PROBLEM: Search the listing for the word "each". Copy every line where it is found.

COLLECTED DATA:
★ ★ ★ ★

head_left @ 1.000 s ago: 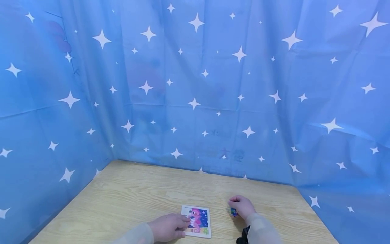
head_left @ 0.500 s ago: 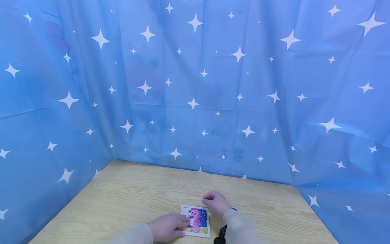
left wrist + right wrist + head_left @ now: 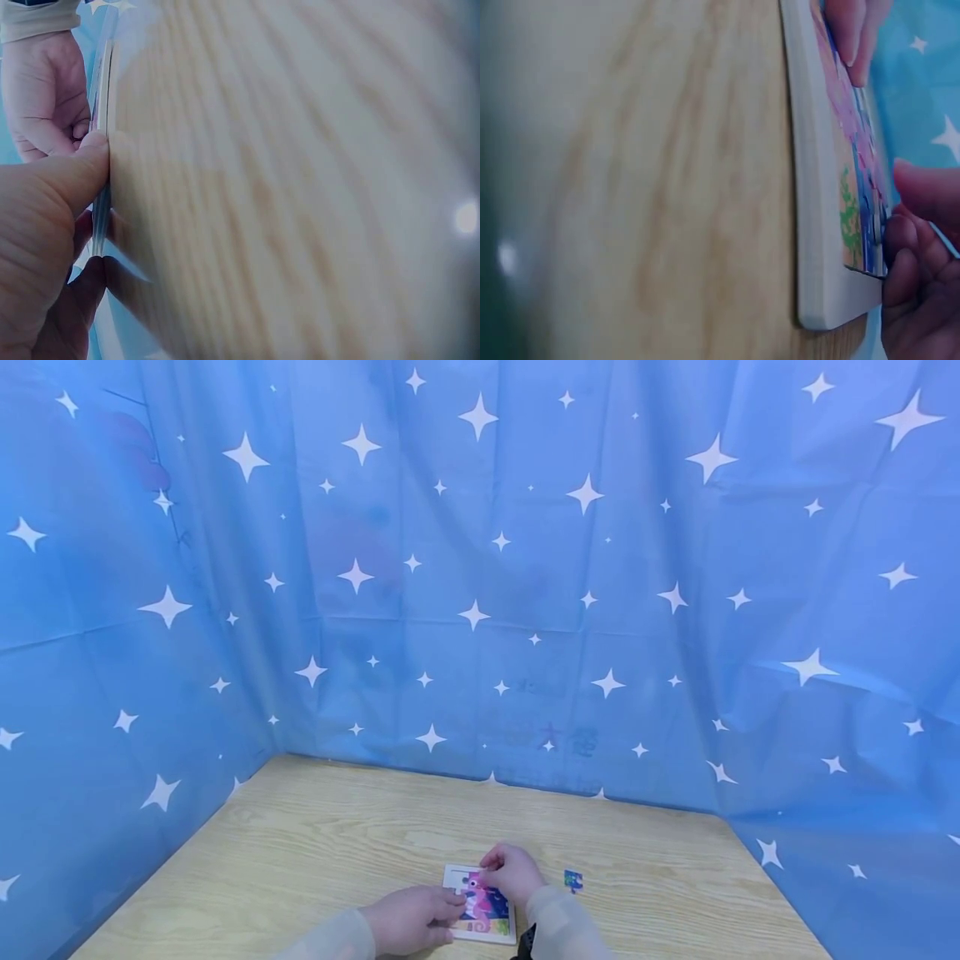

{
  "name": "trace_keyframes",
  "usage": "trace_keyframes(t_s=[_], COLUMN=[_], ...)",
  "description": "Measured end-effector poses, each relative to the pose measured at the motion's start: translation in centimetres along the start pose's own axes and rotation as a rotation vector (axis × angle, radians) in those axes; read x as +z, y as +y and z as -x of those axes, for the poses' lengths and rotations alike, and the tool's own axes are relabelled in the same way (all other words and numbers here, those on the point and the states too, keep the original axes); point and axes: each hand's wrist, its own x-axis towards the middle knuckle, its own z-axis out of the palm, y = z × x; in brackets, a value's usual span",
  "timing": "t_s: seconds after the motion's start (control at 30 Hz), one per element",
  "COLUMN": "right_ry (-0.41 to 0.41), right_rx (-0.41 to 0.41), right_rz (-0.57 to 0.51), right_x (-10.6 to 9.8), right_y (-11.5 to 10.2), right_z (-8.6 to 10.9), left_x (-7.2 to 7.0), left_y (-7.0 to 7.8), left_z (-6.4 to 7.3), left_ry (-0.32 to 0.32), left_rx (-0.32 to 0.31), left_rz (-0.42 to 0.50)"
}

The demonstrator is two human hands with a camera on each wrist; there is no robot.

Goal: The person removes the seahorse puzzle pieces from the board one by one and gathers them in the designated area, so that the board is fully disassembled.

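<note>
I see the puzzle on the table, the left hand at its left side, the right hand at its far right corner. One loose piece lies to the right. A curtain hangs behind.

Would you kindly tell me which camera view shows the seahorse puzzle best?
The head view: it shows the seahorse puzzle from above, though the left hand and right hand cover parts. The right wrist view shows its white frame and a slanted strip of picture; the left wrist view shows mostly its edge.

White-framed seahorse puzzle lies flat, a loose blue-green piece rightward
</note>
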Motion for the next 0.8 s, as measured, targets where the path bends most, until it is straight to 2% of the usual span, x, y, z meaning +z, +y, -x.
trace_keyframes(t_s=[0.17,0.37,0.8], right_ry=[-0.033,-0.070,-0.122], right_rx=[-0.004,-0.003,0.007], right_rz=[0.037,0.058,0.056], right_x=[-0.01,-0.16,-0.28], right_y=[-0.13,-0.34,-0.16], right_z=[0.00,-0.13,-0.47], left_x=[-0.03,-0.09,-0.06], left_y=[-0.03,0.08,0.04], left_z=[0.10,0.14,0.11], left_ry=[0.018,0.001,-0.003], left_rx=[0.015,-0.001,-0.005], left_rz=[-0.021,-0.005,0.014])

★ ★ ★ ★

PROBLEM SOLUTION:
  "description": "Measured end-effector poses, each relative to the pose measured at the motion's start: translation in centimetres along the start pose's own axes and rotation as a rotation vector (axis × angle, radians) in those axes; read x as +z, y as +y and z as -x of those axes, for the poses' lengths and rotations alike, and the tool's own axes are relabelled in the same way (all other words and numbers here, those on the point and the states too, keep the original axes); point and axes: each hand's wrist, its own x-axis towards the middle knuckle, its own z-axis out of the palm, y = z × x; in brackets, a value's usual span",
The demonstrator is two human hands with a camera on each wrist; there is no robot.

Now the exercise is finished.